ECE584 DCT Implementation Optimization on VLSI level (Spring2014)

ECE584 is a course at IIT called VLSI Architecture for Signal Processing and Communication Systems. It is one of the best course I have took at IIT. The course teaches how to design and optimize signal processing algorithms on Hardware. This is the final project of EC584 in the semester I took this course. In the project, we are asked to implement and optimize a Discrete Cosine Transform (DCT) in HDL language. Me and another classmate of mine are teaming up in this project.

Introduction

In the project, two different methods will be applied to implement the 8-point DCT. One is direct implementation with algorithm reduction, another one is binDCT algorithm. The specific algorithm of these two implementations will be introduced later.

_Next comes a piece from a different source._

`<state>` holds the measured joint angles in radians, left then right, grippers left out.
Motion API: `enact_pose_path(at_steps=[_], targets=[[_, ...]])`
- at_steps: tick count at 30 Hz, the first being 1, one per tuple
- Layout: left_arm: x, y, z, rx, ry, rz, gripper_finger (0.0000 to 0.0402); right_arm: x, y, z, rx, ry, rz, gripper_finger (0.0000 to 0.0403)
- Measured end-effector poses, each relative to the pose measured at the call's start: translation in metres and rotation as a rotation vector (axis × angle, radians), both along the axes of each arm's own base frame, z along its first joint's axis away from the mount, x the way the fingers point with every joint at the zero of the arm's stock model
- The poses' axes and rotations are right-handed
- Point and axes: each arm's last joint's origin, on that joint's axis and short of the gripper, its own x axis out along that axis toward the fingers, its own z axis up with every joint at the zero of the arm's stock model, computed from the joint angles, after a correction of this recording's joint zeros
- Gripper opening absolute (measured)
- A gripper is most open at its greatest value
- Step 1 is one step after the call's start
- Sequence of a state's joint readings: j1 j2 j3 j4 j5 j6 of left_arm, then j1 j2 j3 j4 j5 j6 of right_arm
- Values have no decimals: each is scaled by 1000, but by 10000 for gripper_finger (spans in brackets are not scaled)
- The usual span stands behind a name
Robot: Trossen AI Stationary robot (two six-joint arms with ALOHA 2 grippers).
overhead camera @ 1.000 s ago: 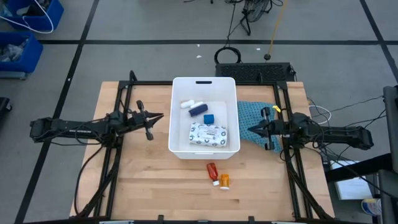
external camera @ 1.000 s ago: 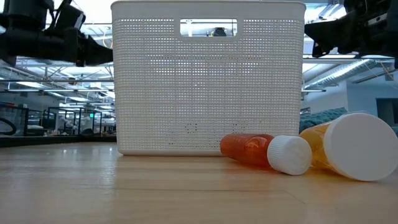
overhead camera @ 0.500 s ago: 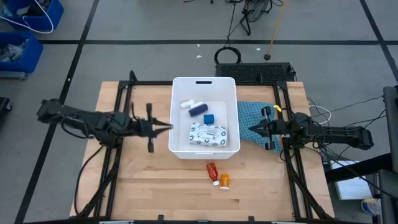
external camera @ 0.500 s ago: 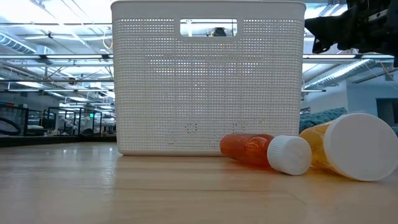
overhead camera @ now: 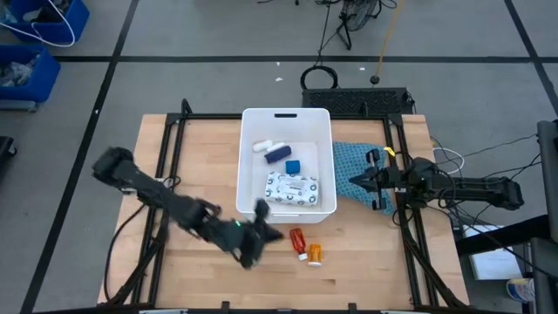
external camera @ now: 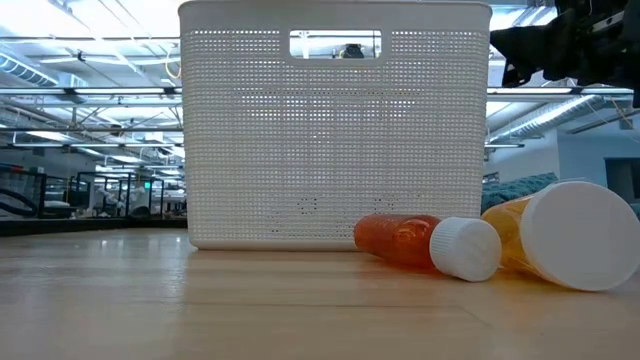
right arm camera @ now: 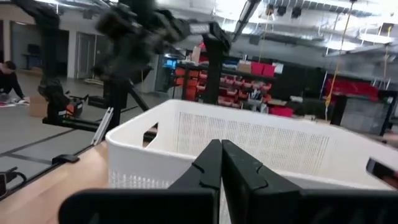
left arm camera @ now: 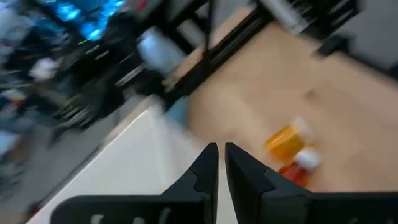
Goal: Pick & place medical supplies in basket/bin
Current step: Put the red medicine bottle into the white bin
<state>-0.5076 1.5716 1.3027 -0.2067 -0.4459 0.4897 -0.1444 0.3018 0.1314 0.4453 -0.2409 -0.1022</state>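
The left end effector (overhead camera: 261,234), fingers pressed together and empty, is swinging from beside the large white plastic tub (overhead camera: 247,159) toward the red and orange bottles (overhead camera: 307,245) lying on the wooden desk (overhead camera: 366,262), likely picking next.

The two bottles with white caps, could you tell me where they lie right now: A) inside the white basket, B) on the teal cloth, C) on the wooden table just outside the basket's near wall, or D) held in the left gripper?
C: the high view shows the red bottle and the orange bottle lying on the bare wooden table outside the white basket, with the left gripper close beside them.
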Motion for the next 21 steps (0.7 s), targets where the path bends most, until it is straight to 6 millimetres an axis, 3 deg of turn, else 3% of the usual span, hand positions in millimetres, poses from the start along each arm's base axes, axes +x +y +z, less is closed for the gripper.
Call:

For that the DCT is with constant parameters, no adaptive algorithm is used, we can simplify the multipliers to some shifters and adders. This saves us a lot of hardware and can reduce the delay. In the whole process, we will use signed numbers. Specific signed adder is developed to meet the requirement which will be introduced later. The input will be 8 bit number and output will also be 8 bit number. The input will be extended to 12 bit immediately in order to assure that there will be no overflow in the computation. At the last stage, the output will be cut and only 8 bit will be reserved.

For the binDCT implementation method, after the implementation, the power, area and delay parameters will be measured from the ISE. These parameters can shows us the properties of these two implementations. At last, these two techniques will be compared to draw a final conclusion.

Background

DCT is the abbreviation for Discrete Cosine Transform; it can transform the signal from time domain to cosine domain. It can represent a given signal in term of a sum of cosine functions oscillating at different frequencies. It is a powerful tool for signal analysis and can be applied to many important applications like data compression and so on. A DCT is a Fourier related transform similar to the Discrete Fourier Transform, but using only real numbers.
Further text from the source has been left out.